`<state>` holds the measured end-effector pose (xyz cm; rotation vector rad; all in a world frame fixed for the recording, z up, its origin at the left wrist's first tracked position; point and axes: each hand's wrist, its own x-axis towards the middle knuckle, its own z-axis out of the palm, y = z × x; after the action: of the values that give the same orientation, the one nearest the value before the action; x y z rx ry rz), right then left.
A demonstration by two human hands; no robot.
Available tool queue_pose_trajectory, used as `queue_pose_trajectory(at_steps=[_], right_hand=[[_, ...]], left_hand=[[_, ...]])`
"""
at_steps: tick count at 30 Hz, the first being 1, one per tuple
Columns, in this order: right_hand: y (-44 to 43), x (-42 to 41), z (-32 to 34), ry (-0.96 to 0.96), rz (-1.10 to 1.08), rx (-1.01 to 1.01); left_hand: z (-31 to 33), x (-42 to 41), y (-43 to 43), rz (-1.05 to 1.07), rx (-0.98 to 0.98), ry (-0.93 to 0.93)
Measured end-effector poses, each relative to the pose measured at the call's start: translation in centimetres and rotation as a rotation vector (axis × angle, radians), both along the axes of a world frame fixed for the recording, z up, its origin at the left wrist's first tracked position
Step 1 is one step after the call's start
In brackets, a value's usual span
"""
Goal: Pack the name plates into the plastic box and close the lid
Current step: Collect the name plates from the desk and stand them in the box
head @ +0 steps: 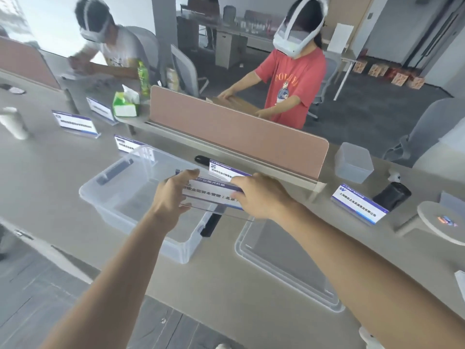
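Two hands are clamped on one name plate (212, 195): the left hand (173, 195) is closed over its left end and the right hand (261, 195) over its right end. The plate is a clear acrylic stand with a white card, a blue band along the top and dark printed characters; it is held above the right part of the plastic box (141, 197), clear of the desk (50, 177).

The box is transparent, open and lies near the middle of the desk, with a dark latch at each short end. Its clear lid (284, 263) is laid flat on the desk just right of the box, toward the near edge.

Further name plates are stood on the desk: one (227, 171) just behind the held plate, one (129, 144) behind the box's far wall, two (75, 123) toward the far left, and one (358, 204) near the right edge. A small clear container (353, 162) and a black cylinder (392, 195) are placed at the right. A pink divider (236, 129) runs along the far edge, beyond which two people with white headsets are seen.
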<state>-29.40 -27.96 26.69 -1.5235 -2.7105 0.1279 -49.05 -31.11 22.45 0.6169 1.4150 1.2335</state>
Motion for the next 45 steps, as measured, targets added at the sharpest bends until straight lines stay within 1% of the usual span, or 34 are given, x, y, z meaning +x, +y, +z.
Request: queue_pose_trajectory(at_steps=[2, 3, 5, 8, 9, 12, 13, 14, 16, 20, 24, 29, 32, 35, 40, 45], right_hand=[[1.1, -0.6, -0.1, -0.008, 0.04, 0.021], [1.8, -0.9, -0.2, -0.005, 0.064, 0.037], [3.4, -1.3, -0.3, -0.01, 0.127, 0.066], [5.8, -2.7, -0.7, -0.078, 0.256, 0.109], [6.5, -3.4, -0.9, -0.103, 0.305, 0.131], [8.1, -5.4, -1.2, -0.121, 0.431, 0.209], [8.4, -6.1, -1.1, -0.119, 0.469, 0.226], [8.8, -6.8, -1.1, -0.118, 0.503, 0.238], [9.4, -8.4, -1.0, -0.108, 0.549, 0.245], [10.5, -11.7, -1.2, -0.101, 0.598, 0.193], [11.8, -15.6, -2.4, -0.113, 0.598, 0.144], [13.1, -21.3, -3.3, 0.02, 0.575, 0.128], [13.4, -24.9, -3.2, -0.003, 0.561, 0.123], [14.0, -27.8, -3.3, -0.033, 0.556, 0.065], [16.0, -29.5, -5.3, -0.086, 0.517, 0.002], [19.4, -30.2, -8.7, -0.059, 0.557, -0.103]], left_hand=[[0.2, -1.0, 0.0, -0.034, -0.038, -0.005], [0.2, -1.6, 0.2, -0.069, -0.03, 0.057], [0.5, -2.7, 0.4, -0.115, 0.025, 0.263], [0.8, -4.8, 1.2, -0.097, 0.094, 0.582], [1.2, -5.2, 1.4, -0.157, 0.107, 0.711], [2.1, -5.8, 2.4, -0.459, 0.033, 1.24], [2.3, -5.8, 2.7, -0.514, 0.021, 1.368], [2.4, -5.9, 2.8, -0.542, 0.004, 1.451], [1.8, -6.7, 3.2, -0.548, -0.019, 1.531], [-0.1, -9.4, 3.4, -0.493, -0.126, 1.48], [-1.4, -12.1, 3.4, -0.445, -0.121, 1.48], [-1.5, -17.7, 4.7, -0.419, -0.155, 1.444], [-1.7, -21.1, 5.3, -0.416, -0.129, 1.422], [-2.1, -23.3, 5.6, -0.419, -0.141, 1.368], [-4.4, -24.6, 6.9, -0.448, -0.166, 1.261], [-6.8, -24.9, 9.4, -0.465, -0.203, 1.215]])
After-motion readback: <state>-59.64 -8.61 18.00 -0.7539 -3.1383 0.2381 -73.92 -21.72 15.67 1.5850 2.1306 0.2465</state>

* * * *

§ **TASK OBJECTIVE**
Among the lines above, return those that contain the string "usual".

§ **RESULT**
In brackets, a value's usual span
Motion for the next 45 steps, as measured, targets added at the sharpest bends until straight lines stay within 1% of the usual span, or 34 are given, x, y, z meaning +x, +y, +z.

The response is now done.